• DATASET EXCERPT:
/---
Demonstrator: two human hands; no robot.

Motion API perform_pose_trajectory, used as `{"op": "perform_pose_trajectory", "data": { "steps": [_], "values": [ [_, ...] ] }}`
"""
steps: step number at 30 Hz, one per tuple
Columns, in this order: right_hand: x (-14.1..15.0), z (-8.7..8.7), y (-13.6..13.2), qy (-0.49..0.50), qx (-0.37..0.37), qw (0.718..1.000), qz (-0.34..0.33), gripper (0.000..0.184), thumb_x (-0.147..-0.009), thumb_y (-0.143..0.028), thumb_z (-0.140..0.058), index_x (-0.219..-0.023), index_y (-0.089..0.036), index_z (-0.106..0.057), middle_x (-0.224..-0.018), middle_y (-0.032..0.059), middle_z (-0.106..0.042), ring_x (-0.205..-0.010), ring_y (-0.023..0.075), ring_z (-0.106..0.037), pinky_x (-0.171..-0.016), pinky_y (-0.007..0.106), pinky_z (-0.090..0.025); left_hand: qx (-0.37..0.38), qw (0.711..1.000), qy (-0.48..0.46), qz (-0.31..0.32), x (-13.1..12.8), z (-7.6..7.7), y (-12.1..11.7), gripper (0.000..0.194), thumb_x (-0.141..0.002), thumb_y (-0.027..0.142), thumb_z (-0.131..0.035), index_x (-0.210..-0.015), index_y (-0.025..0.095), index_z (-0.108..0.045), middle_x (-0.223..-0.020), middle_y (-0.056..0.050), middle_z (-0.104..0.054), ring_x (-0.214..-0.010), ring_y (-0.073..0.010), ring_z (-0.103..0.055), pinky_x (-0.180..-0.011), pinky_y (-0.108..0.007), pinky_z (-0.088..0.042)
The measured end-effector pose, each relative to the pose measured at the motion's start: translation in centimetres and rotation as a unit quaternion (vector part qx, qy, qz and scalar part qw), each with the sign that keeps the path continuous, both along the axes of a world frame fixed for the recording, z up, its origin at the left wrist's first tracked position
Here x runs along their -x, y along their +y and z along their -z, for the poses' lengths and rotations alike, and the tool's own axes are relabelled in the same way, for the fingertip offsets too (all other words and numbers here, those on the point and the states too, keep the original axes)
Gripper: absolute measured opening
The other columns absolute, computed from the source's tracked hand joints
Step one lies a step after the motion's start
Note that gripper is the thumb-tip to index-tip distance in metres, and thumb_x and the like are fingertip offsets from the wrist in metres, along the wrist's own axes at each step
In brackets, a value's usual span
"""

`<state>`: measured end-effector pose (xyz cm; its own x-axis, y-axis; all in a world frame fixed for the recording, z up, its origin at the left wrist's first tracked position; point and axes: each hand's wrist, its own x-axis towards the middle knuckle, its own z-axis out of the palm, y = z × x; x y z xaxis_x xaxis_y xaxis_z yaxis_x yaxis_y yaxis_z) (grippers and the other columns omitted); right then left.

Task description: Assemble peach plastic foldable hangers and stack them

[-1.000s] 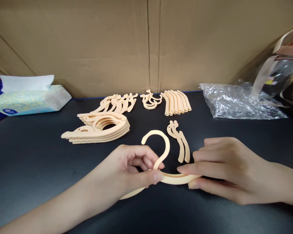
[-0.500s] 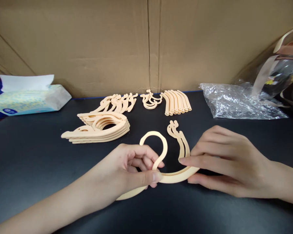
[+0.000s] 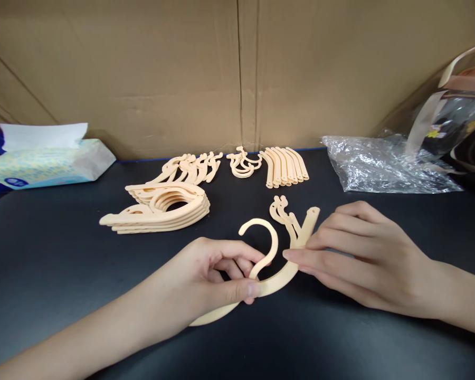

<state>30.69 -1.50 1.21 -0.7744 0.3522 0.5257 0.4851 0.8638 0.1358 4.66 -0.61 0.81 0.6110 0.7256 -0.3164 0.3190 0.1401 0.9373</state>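
Observation:
A cream plastic hanger (image 3: 277,281) is held between my two hands above the black table. My left hand (image 3: 217,277) pinches its middle at the foot of the curved hook, thumb in front. The hook curls upward, and part of the left arm shows below that hand. My right hand (image 3: 368,261) pinches the hanger's right arm between thumb and fingers, with the arm's end sticking up past the fingertips. Just behind it lie a few loose hanger pieces (image 3: 279,214), partly hidden by the held arm. The joint at the middle is covered by my left fingers.
A stack of cream hangers (image 3: 162,222) lies left of centre. Behind are rows of hanger arms (image 3: 190,168), loose hooks (image 3: 243,164) and more curved arms (image 3: 287,166). A tissue pack (image 3: 51,163) stands left; a clear plastic bag (image 3: 383,166) lies right. Cardboard (image 3: 162,74) rises behind.
The hanger's right arm has swung upward and its end now shows above my right hand. My right fingers have shifted slightly left along it. The hook has moved a little right.

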Motion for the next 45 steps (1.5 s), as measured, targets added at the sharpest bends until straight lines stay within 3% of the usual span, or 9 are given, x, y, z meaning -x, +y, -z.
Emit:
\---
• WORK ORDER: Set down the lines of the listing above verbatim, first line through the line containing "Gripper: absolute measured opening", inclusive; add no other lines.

• EXPECTED ANSWER:
Demonstrator: two human hands; no robot.

Motion API perform_pose_trajectory, used as `{"op": "perform_pose_trajectory", "data": { "steps": [_], "values": [ [_, ...] ] }}`
"""
steps: step number at 30 Hz, one per tuple
Columns, in this order: right_hand: x (-14.1..15.0), z (-8.7..8.7), y (-13.6..13.2), qy (-0.49..0.50), qx (-0.37..0.37), qw (0.718..1.000), qz (-0.34..0.33), gripper (0.000..0.184), thumb_x (-0.147..-0.009), thumb_y (-0.143..0.028), thumb_z (-0.140..0.058), index_x (-0.219..-0.023), index_y (-0.089..0.036), index_z (-0.106..0.057), middle_x (-0.224..-0.018), middle_y (-0.032..0.059), middle_z (-0.106..0.042), ring_x (-0.205..-0.010), ring_y (-0.023..0.075), ring_z (-0.106..0.037), pinky_x (-0.171..-0.016), pinky_y (-0.007..0.106), pinky_z (-0.090..0.025); left_hand: qx (-0.37..0.38), qw (0.711..1.000), qy (-0.48..0.46), qz (-0.31..0.32), x (-13.1..12.8), z (-7.6..7.7), y (-12.1..11.7), gripper (0.000..0.194), thumb_x (-0.141..0.002), thumb_y (-0.027..0.142), thumb_z (-0.131..0.035), index_x (-0.210..-0.015), index_y (-0.025..0.095), index_z (-0.108..0.045), middle_x (-0.223..-0.020), middle_y (-0.056..0.050), middle_z (-0.104..0.054), ring_x (-0.214..-0.010), ring_y (-0.073..0.010), ring_z (-0.103..0.055), pinky_x (-0.180..-0.011), pinky_y (-0.108..0.007), pinky_z (-0.088..0.042)
The measured end-effector pose, each relative to the pose measured at the motion's start: translation in centimetres and rotation as a unit quaternion (vector part qx, qy, qz and scalar part qw), each with the sign that keeps the path continuous, both along the axes of a world frame fixed for the recording, z up, its origin at the left wrist's first tracked position
Here x runs along their -x, y along their +y and z along their -z, for the poses' lengths and rotations alike, and the tool's own axes are relabelled in the same way, for the fingertip offsets too (all other words and numbers here, those on the point and the states too, keep the original axes)
Gripper: absolute measured opening

Nothing else is needed, and the exercise is over.